Interview with Hawk Rosales, Executive Director of InterTribal Sinkyone Wilderness Council |
Eugene, Oregon | March 6-9
The InterTribal Sinkyone Wilderness Council will participate in Tribal Wilderness Land and Conservation Easements and Tribes as Trustees panels at the Public Interest Environmental Law Conference in Eugene March 6-9. Panelists include Sharon Duggan, Priscilla Hunter, Laurie Wayburn, Eric Goldsmith, Dune Lankard, and Hawk Rosales.
- Learn more about this event (Download PDF)

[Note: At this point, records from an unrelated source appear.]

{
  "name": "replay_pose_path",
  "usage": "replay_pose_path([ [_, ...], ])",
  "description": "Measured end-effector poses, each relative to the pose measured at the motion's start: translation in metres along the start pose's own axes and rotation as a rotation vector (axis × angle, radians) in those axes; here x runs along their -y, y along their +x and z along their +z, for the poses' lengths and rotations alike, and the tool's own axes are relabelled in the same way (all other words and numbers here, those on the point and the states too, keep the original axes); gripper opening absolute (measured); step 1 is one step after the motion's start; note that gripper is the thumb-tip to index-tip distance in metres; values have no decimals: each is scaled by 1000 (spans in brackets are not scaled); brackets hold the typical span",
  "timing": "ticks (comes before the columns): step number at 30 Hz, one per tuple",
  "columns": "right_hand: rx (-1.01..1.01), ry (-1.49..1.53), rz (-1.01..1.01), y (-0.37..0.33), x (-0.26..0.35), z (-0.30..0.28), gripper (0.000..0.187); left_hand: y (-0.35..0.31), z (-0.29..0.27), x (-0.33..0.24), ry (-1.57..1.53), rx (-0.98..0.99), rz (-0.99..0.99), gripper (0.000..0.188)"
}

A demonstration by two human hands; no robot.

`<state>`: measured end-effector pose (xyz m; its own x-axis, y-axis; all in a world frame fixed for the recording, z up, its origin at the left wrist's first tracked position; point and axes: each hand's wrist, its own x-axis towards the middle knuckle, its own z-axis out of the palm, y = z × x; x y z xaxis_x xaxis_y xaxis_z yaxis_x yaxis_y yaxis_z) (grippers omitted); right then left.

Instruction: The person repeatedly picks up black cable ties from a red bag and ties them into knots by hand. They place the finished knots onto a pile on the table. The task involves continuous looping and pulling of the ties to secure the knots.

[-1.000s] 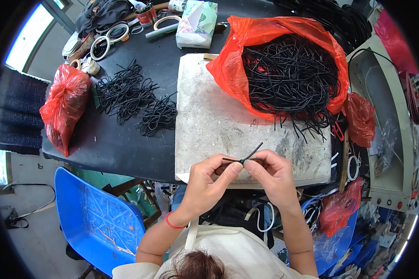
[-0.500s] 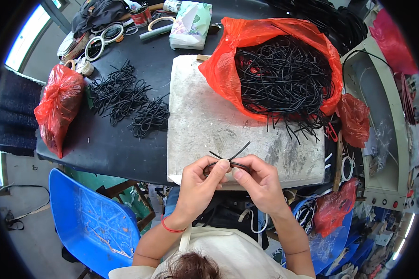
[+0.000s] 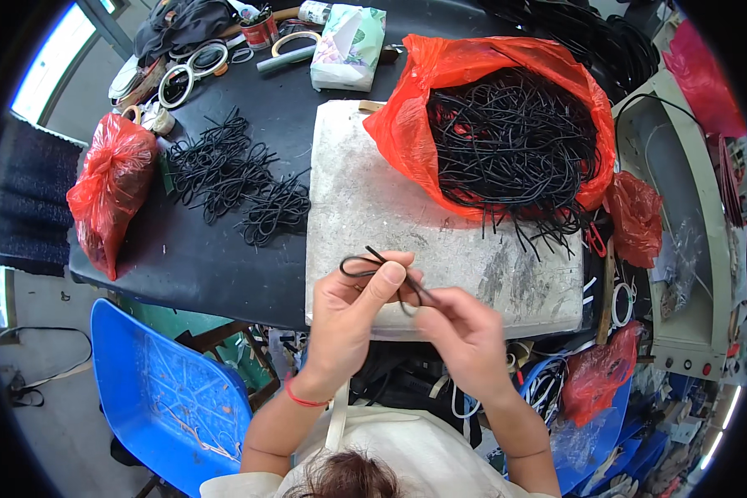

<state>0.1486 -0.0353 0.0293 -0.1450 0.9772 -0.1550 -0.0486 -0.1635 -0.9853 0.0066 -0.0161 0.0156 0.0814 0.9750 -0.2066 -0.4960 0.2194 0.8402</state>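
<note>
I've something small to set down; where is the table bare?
The pale board is bare between the open red bag and the left hand; so is the black tabletop between the tied bag, cord bundles and board. It's crowded at the far left corner, with dark cloth and a can, and at the board's upper right, under the open bag.

Clock centred on the held cord [image 3: 375, 252], 12 pointing away from the person. Cord between left and right fingers [image 3: 465, 314], over near edge of board [image 3: 365, 183]; board on counter [image 3: 216, 270]. 1 o'clock: open bag [image 3: 402, 129] on board, cord tangle [image 3: 515, 137] inside, some ends spilling over near lip. 10 o'clock: cord bundles [image 3: 216, 166] on counter, left of board. Tied bag [image 3: 112, 199] further out, between 9 and 10. 12: tissue pack [image 3: 349, 51], behind board. 11: tin [image 3: 260, 35], far side. 3: metal housing [image 3: 685, 353], beyond board.
</note>
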Motion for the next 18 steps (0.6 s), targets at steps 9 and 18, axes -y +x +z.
replay_pose_path([
  [9, 50, 64, -161, 25, 8, -5, 14, -4, 0, -11, 26, 199, -148, 17],
  [18, 93, 184, 47, 19, 3, -5, 19, -9, 2, -10, 8, 219, -214, 17],
])
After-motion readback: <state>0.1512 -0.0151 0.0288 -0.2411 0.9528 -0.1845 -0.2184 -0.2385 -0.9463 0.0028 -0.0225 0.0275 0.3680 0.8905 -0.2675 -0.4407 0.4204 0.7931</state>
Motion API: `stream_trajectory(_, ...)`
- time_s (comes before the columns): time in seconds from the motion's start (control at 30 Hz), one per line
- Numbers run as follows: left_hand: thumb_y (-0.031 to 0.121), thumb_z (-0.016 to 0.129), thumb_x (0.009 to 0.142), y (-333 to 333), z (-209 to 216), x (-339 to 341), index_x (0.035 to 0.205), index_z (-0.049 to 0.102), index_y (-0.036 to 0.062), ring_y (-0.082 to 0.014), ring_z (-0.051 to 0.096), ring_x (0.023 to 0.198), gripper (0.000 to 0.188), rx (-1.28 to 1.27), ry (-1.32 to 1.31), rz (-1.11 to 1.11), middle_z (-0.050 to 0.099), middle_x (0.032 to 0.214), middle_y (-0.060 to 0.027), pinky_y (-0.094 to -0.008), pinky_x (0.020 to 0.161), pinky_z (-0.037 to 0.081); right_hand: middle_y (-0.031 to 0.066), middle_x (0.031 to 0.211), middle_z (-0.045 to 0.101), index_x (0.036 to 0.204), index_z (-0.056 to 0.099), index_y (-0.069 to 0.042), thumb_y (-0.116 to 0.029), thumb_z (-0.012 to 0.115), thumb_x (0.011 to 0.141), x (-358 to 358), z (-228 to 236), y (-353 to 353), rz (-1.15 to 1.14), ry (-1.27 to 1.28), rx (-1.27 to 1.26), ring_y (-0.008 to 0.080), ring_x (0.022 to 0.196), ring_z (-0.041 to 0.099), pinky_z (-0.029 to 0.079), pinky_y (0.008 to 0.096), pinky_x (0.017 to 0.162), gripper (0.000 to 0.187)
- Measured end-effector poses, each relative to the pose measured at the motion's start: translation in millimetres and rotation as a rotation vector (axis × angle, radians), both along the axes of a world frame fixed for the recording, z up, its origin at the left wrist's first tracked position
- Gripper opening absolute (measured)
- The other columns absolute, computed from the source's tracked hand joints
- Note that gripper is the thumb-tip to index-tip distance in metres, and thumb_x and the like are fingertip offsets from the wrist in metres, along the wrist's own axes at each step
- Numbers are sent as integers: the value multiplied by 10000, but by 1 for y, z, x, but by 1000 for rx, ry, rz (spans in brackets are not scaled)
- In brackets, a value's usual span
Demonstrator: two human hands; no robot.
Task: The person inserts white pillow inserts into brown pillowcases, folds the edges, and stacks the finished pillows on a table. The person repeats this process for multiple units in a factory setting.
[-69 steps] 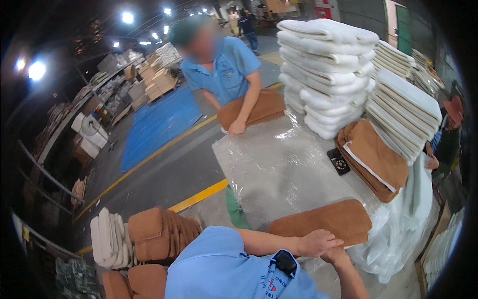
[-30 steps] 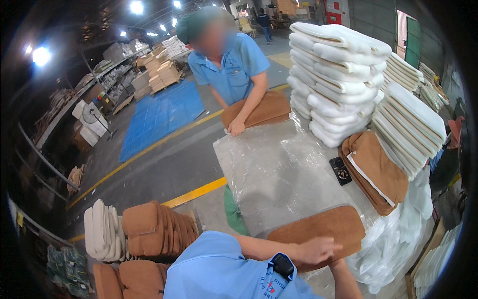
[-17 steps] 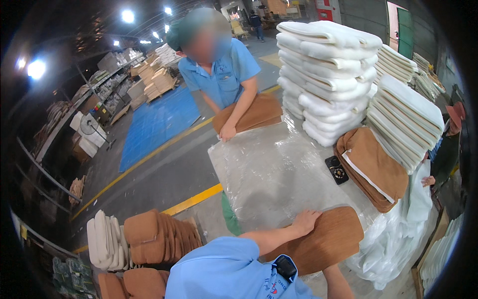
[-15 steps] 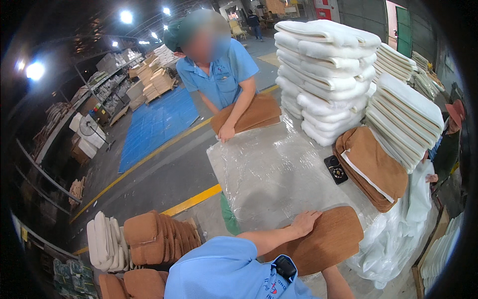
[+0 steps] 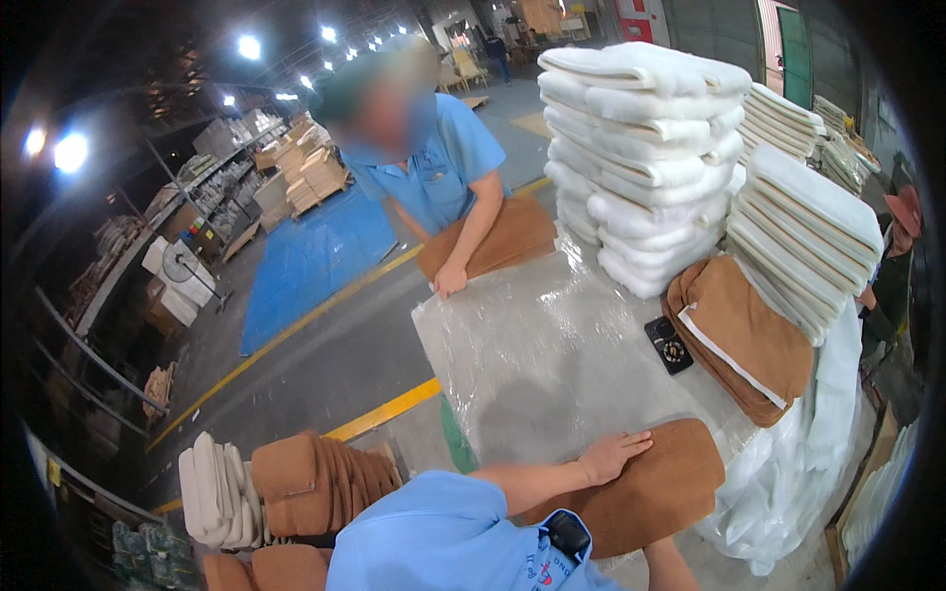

- Learn more about the InterTribal Sinkyone Wilderness Council
- See also Wikipedia's commentary on the PIELC
Founded in 1986, the InterTribal Sinkyone Wilderness Council, a 501 (c) (3) non-profit organization, is a California Indian peoples' environmental consortium working to re-establish local Indian stewardship within the Sinkyone region of Northern California through land conservation, habitat restoration, and traditional resource management. The Council established the 3,845-acre InterTribal Sinkyone Wilderness, the first of its kind in the country, to support and sustain local traditional Indian cultural land use, and to restore and protect the Sinkyone's cultural-natural resources and wilderness values for present and future generations of local Indian peoples. Sinkyone's original peoples suffered forced removals and massacres from the mid through the late 1800's to make way for white settlers and the subsequent destruction of the region's old-growth redwood rainforest.
The Council is comprised of 10 federally recognized Northern California tribes with direct ties to the Sinkyone region, which is located 200 miles north of San Francisco. Each of the Council's member tribes appoints by tribal resolution a delegate to serve on the Council's board of directors. Board members are all volunteers. Starting in 1987, the Council and its allies waged a ten-year fight to protect Sinkyone land from further clearcut logging. The Council raised $1.4 million and convinced the Mendocino County Board of Supervisors, the State of California (Coastal Conservancy), and Trust for Public Land to approve a sale to the Council of the Sinkyone land, which was completed in late 1997. The InterTribal Sinkyone Wilderness is located adjacent to and east of the Sinkyone Wilderness State Park. Local tribes, numerous individuals, environmental organizations and foundations, Bay Area Friends of Sinkyone, the indigenous Ainu people of Japan, and a major grant from Lannan Foundation provided support for the acquisition. The Council developed conservation easements to protect in perpetuity the InterTribal Sinkyone Wilderness' cultural-natural resources.
The Council has undertaken successful projects in cultural resource protection, land management planning, reforestation, salmon stream restoration, and watershed rehabilitation. To date, the Council has developed more than fifty seasonal jobs in these project areas for local tribal members. The Council developed successful collaborative research projects with U.C. Berkeley and Stanford University to inventory and evaluate several areas of Sinkyone's natural resources. The Council produced an award-winning 45-minute documentary film chronicling the fight to save the Sinkyone rainforest and return it to local Indian stewardship. The film premiered at the American Indian Film Festival and screened at the Sundance Film Festival and nine other film festivals nationally.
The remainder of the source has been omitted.